Deciding What’s News
25th Anniversary Edition
For ten years, Herbert J. Gans spent considerable time in four major television and magazine newsrooms, observing and talking to the journalists who choose the national news stories that inform America about itself. Writing during the golden age of journalism, Gans included such headline events as the War on Poverty, the Vietnam War and the protests against it, urban ghetto disorders, the assassinations of Martin Luther King, Jr. and Robert F. Kennedy, and Watergate. He was interested in the values, professional standards, and the external pressures that shaped journalists' judgments.

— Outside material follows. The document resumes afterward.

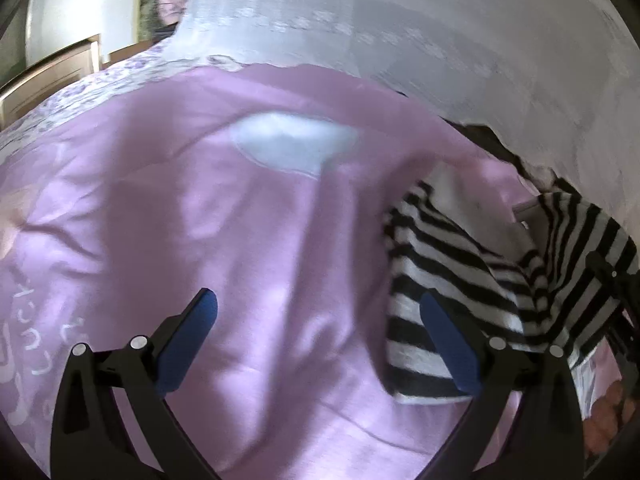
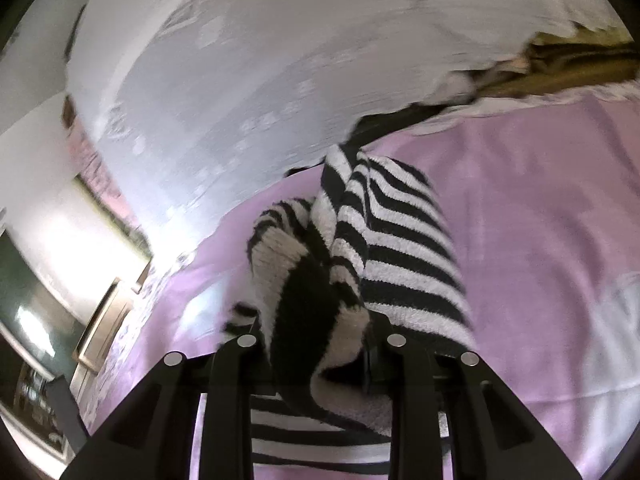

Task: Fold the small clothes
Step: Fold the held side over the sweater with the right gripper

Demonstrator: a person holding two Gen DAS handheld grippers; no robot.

Deciding What's News has become a classic. A new preface outlines the major changes that have taken place in the news media since Gans first wrote the book, but it also suggests that the basics of news judgment and the structures of news organizations have changed little. Gans's book is still the most comprehensive sociological account of some of the country's most prominent national news media. The book received the 1979 Theatre Library Association Award and the 1980 Book Award of the National Association of Educational Broadcasters.
This is the first work to be published under the Medill School of Journalism's "Visions of the American Press" imprint, a new journalism history series featuring both original volumes and reprints of important classics.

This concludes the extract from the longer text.